Negative reinforcer. A stimulus is defined as a negative reinforcer if its removal or postponement, following a response, increases or maintains the likelihood of a response.
Positive reinforcer. A stimulus is defined as a positive reinforcer in operant conditioning if its presentation, following a response, increases or maintains the likelihood of the response.
Primary reinforcer (or unconditioned reinforcer). Any stimulus that has reinforcing effects without the need for any explicit conditioning operation.
Predictive validity. A measure of how well a manipulation in the model predicts an analogous manipulation in the modeled condition.
Rate-dependent effects of drugs.Refers to the observation that the effects of drugs on operant responding are related to the rate of the response in the absence of the drug.

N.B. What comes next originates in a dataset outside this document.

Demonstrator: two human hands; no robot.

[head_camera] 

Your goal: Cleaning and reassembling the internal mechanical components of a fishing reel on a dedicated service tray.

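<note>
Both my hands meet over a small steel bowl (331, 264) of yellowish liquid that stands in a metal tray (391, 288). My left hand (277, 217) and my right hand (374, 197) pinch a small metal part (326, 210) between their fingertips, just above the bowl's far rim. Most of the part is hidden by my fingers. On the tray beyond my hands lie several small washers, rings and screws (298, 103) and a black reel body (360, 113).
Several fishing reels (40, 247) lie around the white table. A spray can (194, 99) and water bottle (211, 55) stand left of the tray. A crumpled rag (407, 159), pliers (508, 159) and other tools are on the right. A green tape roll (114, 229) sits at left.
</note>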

Typically low rates of responding increase proportionally more than higher rates following drug administration; the very high response rates are often decreased by drug administration.
Reinstatement. In the learning literature reinstatement refers to the recovery of a learned response (e.g., lever-pressing behavior) that occurs when a subject is exposed noncontingently to the unconditioned stimulus (e.g., food) after extinction. In studies of reinstatement of drug seeking, reinstatement typically refers to the resumption of drug seeking after extinction following exposure to drugs, drug cues, or stressors.
Relapse. The term commonly used in the clinical literature to describe the resumption of drug-taking behavior following drug-free periods.
Renewal. Recovery of extinguished behavior that can occur when the context is changed after extinction, when the subject returns to the learning environment after extinction in a different environment. In studies of reinstatement of drug seeking, rats are trained to lever press for a drug in one environmental context, the lever-pressing behavior is extinguished in a different context, and renewal of drug seeking occurs when rats return to the original drug self-administration context.
Second-order schedule of reinforcement. A complex schedule of reinforcement in which completion of the response requirements of one schedule (often referred to as the unit schedule) is treated as a unitary response that is reinforced according to another schedule. Often a stimulus is briefly presented at the completion of the unit schedule requirements, and this stimulus can acquire conditioned reinforcing effects.
Within-session reinstatement procedure. A procedure in which drug self-administration training, extinction training, and tests for reinstatement are conducted on the same day.